Part of Advances in Neural Information Processing Systems 33 (NeurIPS 2020)
Gersende Fort, Eric Moulines, Hoi-To Wai
The Expectation Maximization (EM) algorithm is of key importance for inference in latent variable models including mixture of regressors and experts, missing observations. This paper introduces a novel EM algorithm, called {\tt SPIDER-EM}, for inference from a training set of size $n$, $n \gg 1$. At the core of our algorithm is an estimator of the full conditional expectation in the {\sf E}-step, adapted from the stochastic path integral differential estimator ({\tt SPIDER}) technique.

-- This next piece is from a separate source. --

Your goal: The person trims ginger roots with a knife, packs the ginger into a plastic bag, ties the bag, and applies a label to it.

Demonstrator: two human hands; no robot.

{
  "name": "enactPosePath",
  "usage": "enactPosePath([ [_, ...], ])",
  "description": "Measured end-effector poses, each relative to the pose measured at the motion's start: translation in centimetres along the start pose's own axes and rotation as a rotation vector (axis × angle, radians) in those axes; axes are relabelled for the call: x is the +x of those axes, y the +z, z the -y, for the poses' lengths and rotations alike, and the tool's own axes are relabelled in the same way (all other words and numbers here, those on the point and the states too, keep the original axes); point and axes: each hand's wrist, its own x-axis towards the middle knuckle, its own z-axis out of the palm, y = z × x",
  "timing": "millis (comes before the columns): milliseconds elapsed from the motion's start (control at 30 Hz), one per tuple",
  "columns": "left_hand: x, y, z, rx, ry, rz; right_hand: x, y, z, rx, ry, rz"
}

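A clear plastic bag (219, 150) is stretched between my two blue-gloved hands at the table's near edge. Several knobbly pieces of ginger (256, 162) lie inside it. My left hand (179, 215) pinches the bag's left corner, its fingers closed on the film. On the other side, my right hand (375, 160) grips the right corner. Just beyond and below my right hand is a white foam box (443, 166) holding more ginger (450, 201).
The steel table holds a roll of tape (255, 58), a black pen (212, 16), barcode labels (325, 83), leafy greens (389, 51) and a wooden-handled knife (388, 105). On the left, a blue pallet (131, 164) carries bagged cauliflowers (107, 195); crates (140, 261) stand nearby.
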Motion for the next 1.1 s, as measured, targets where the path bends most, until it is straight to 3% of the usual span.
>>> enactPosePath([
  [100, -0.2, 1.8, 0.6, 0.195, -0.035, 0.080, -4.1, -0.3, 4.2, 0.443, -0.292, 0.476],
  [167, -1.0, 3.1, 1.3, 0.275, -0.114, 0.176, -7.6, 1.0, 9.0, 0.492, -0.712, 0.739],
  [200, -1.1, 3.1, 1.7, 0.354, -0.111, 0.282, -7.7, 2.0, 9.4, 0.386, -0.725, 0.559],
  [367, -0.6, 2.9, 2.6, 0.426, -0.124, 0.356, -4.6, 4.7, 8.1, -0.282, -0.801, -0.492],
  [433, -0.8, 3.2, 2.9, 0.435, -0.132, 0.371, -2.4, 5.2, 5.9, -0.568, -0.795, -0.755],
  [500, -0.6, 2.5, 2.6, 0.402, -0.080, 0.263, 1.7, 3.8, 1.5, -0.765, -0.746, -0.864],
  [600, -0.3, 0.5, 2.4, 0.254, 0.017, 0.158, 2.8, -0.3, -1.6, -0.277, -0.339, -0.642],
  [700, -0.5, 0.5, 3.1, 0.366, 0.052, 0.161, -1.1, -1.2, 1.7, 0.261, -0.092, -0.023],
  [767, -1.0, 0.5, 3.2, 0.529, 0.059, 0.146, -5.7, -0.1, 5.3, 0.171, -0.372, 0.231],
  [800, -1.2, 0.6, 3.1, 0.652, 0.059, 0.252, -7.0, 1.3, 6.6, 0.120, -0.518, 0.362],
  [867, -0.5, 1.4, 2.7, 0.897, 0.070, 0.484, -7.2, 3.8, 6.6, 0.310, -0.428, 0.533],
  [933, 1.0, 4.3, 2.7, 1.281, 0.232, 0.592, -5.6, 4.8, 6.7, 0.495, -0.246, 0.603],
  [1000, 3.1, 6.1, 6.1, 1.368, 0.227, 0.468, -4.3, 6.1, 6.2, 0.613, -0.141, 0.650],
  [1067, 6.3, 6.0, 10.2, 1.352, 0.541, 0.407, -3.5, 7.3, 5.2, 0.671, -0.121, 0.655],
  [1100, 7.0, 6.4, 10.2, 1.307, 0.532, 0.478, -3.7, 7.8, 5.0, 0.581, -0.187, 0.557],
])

We derive finite-time complexity bounds for smooth non-convex likelihood: we show that for convergence to an $\epsilon$-approximate stationary point, the complexity scales as $K_{Opt} (n,\epsilon )={\cal O}(\epsilon^{-1})$ and $K_{CE}( n,\epsilon ) = n+ \sqrt{n} {\cal O}( \epsilon^{-1} )$, where $K_{Opt}( n,\epsilon )$ and $K_{CE}(n, \epsilon )$ are respectively the number of {\sf M}-steps and the number of per-sample conditional expectations evaluations. This improves over the state-of-the-art algorithms. Numerical results support our findings.